Enville Golf Club is set on the edge of the Black Country, five miles to the northwest of Stourbridge. The location is bucolic and once formed part of Enville Hall Estate, the ancestral home of the Earls of Stamford and Warrington.
Enville Golf Club was established in 1935 by a group of golfers from Churchill & Blakedown Golf Club who wanted a course of their own. Sir John Grey agreed to lease the land (known as Enville Common) on which the first course was laid out. Alf Padgham – 1936 Open Champion – was consulted and the fledgling golf club was underway with its first 9-hole layout.

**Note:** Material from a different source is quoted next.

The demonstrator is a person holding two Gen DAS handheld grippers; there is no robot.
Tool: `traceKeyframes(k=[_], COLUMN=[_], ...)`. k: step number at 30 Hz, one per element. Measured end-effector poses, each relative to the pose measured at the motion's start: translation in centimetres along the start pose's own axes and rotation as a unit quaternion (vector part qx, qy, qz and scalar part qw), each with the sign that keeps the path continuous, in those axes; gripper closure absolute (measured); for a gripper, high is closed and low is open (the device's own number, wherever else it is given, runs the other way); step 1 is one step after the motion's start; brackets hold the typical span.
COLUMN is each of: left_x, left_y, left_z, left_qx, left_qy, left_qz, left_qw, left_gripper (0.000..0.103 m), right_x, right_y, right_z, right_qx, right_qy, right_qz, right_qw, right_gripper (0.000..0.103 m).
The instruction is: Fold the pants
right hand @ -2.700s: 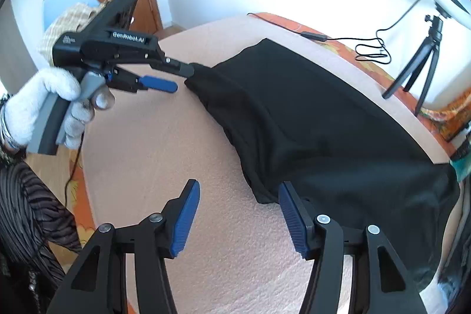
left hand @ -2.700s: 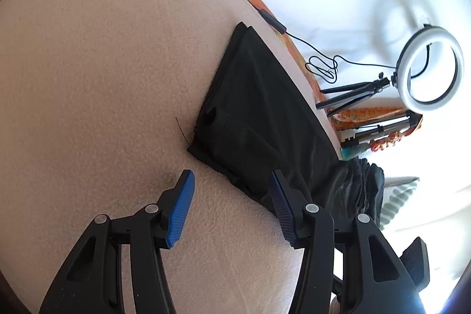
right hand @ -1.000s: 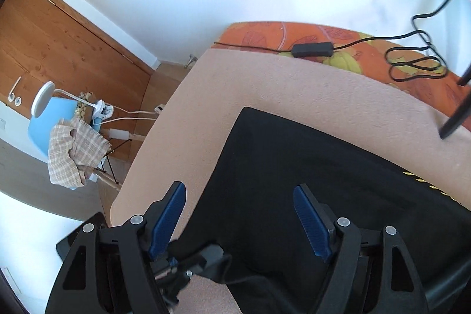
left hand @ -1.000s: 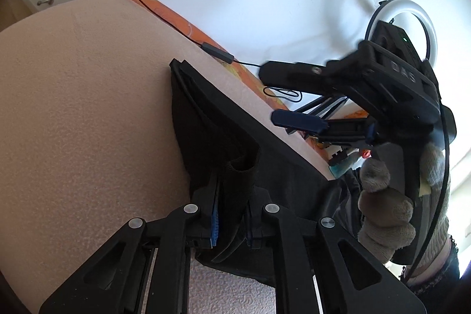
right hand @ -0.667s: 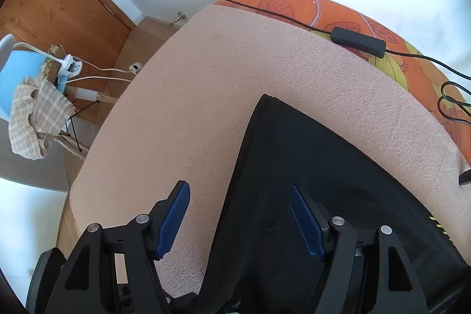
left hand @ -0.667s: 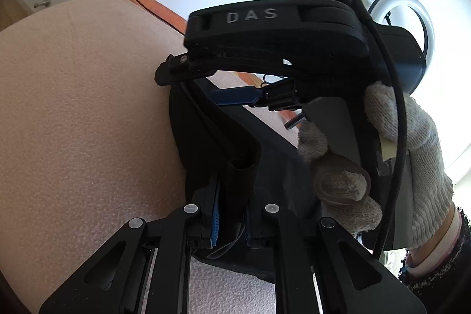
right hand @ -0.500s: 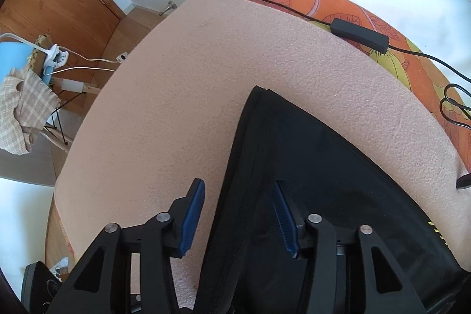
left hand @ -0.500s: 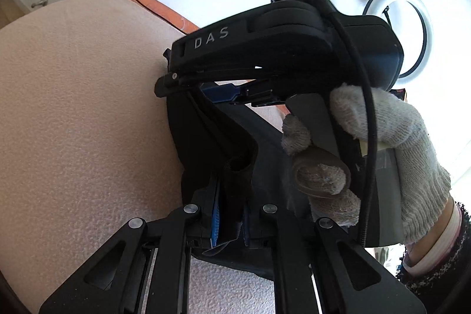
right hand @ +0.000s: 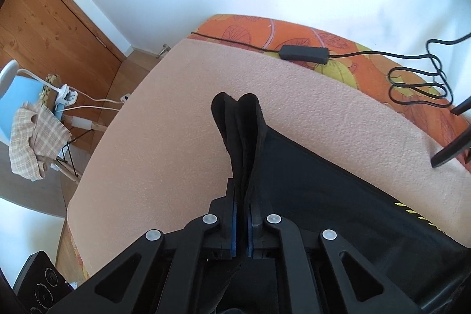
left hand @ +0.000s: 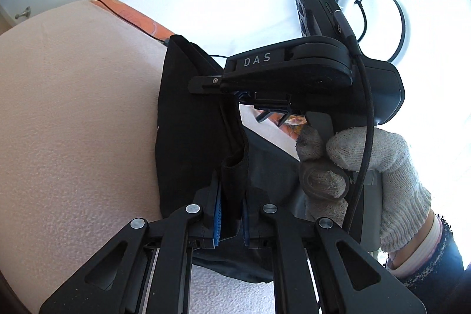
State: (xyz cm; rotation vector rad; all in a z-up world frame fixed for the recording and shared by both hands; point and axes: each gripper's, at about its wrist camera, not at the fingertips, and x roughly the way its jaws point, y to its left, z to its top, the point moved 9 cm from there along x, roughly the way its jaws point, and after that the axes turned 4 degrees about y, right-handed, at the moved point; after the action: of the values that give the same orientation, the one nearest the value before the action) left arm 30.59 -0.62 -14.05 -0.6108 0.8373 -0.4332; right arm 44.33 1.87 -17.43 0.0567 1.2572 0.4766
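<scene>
Left wrist view: our left gripper (left hand: 231, 221) is pinched tight on a bunched edge of the black pants (left hand: 188, 137), blue pads pressed into the cloth. A moment ago the right gripper (left hand: 235, 94) hovered above this same edge with its jaws apart; now it sits lower, tip at the fabric, gloved right hand (left hand: 353, 167) squeezing the trigger. The tip is partly hidden here, so the grip is hard to confirm from this side. The pants lie along the far side of the peach blanket (left hand: 73, 108), edge lifting off it between the two tools.

Right wrist view: this settles it. Our right gripper (right hand: 242, 228) was spread half a second back and has since closed; now the pads clamp a doubled flap of pants (right hand: 323, 190) that sticks up past the fingertips. The rest of the garment trails right over the blanket (right hand: 176, 122), orange sheet (right hand: 294, 31) and cable (right hand: 303, 53) beyond.

We judge both ends of one edge are now secured, so the grasp step is done and the pants look ready to be lifted and carried over for a fold.
</scene>
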Motion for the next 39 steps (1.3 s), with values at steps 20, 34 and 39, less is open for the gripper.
traceKeyframes(k=[20, 34, 39], left_x=[3.3, 10.7, 13.4], left_y=[-8.9, -16.4, -17.2], left_z=[-2.7, -6.5, -8.2], left_qx=[0.069, 0.115, 0.126], left_qy=[0.041, 0.117, 0.148], left_qz=[-0.079, -0.123, -0.121], left_qw=[0.9936, 0.9788, 0.9735], left_gripper=[0.095, 0.095, 0.095], right_x=[-11.8, -15.1, -14.3], right_y=[-10.4, -20.0, -22.7], right_z=[-4.7, -11.4, -13.3], right_qx=[0.067, 0.114, 0.131], right_qy=[-0.080, -0.083, -0.083], right_qz=[-0.034, -0.068, -0.062], right_qw=[0.994, 0.988, 0.986], right_gripper=[0.102, 0.102, 0.102])
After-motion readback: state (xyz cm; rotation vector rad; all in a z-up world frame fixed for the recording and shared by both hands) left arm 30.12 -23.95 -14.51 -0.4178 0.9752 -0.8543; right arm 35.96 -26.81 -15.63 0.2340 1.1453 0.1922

Over the next couple of years the course was extended to 18 holes in two stages. Arthur Wrigglesworth (who we understand worked in construction) added five holes and then Horace Lewis (Enville’s club professional) laid out four more holes, bringing the total up to eighteen by 1940.
In 1972, Frank Pennink added another nine holes to the club’s portfolio, and by 1983 a further nine was added by Ron Hinton, a professional golfer who was connected to Enville Golf Club for thirty-five years.
In 1985, the club produced a booklet titled The First Fifty Years. “During the construction of the third nine holes in the woodland, three stones (erected to commemorate the replanting of trees to replace those hewn down to smelt iron-ore in the furnaces along the River Stour) were re-sited near the 16th tee of the present Highgate course.”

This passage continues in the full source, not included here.